Going through the material below, please gather all lines with the word "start" in them.

#### Supplied material

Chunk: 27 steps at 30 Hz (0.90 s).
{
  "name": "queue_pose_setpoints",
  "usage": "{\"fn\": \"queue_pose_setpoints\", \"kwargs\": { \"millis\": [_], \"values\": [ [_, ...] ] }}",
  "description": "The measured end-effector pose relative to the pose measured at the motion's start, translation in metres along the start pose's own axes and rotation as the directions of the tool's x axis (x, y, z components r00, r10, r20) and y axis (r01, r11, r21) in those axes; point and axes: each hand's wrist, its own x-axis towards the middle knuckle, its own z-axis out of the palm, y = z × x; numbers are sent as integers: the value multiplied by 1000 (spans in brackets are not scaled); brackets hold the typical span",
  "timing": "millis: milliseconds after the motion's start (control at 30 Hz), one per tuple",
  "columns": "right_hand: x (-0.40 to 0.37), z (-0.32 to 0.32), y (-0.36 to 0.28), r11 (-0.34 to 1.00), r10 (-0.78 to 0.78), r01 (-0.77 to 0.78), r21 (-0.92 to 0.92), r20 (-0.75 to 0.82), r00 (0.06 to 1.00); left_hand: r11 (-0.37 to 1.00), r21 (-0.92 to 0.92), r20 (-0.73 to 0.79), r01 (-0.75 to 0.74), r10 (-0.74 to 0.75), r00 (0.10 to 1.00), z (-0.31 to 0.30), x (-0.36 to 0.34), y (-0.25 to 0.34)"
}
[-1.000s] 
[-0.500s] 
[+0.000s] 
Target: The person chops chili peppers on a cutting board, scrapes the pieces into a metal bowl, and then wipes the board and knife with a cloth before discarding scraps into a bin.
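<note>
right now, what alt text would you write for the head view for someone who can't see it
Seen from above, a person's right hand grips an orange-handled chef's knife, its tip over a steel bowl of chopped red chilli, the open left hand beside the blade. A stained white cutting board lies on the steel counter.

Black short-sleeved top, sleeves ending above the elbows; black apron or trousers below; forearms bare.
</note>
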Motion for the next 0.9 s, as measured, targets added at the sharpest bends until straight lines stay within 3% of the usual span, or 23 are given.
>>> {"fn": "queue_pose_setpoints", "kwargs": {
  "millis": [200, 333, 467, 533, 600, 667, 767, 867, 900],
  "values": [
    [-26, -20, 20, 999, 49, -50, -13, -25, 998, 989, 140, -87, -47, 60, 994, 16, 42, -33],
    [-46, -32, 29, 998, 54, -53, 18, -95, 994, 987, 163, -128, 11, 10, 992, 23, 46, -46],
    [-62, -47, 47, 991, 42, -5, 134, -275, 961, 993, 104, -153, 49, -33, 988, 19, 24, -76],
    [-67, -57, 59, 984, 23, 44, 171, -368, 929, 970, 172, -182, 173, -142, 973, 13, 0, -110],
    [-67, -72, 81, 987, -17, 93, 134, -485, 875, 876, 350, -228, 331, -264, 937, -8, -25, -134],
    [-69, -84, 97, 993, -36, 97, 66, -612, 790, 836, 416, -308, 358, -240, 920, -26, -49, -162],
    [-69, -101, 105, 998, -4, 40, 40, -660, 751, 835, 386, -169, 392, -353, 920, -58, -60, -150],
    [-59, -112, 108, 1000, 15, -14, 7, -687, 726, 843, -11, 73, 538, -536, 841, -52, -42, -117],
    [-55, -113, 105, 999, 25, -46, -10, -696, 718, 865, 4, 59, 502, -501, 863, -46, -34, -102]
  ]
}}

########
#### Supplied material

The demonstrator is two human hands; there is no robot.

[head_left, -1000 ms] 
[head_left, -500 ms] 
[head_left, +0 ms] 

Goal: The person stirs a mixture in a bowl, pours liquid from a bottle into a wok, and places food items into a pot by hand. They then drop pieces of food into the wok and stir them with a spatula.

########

Task result —
  "description": "The measured end-effector pose relative to the pose measured at the motion's start, translation in metres along the start pose's own axes and rotation as the directions of the tool's x axis (x, y, z components r00, r10, r20) and y axis (r01, r11, r21) in those axes; point and axes: each hand's wrist, its own x-axis towards the middle knuckle, its own z-axis out of the palm, y = z × x; numbers are sent as integers: the value multiplied by 1000 (spans in brackets are not scaled); brackets hold the typical span",
  "timing": "millis: milliseconds after the motion's start (control at 30 Hz), one per tuple",

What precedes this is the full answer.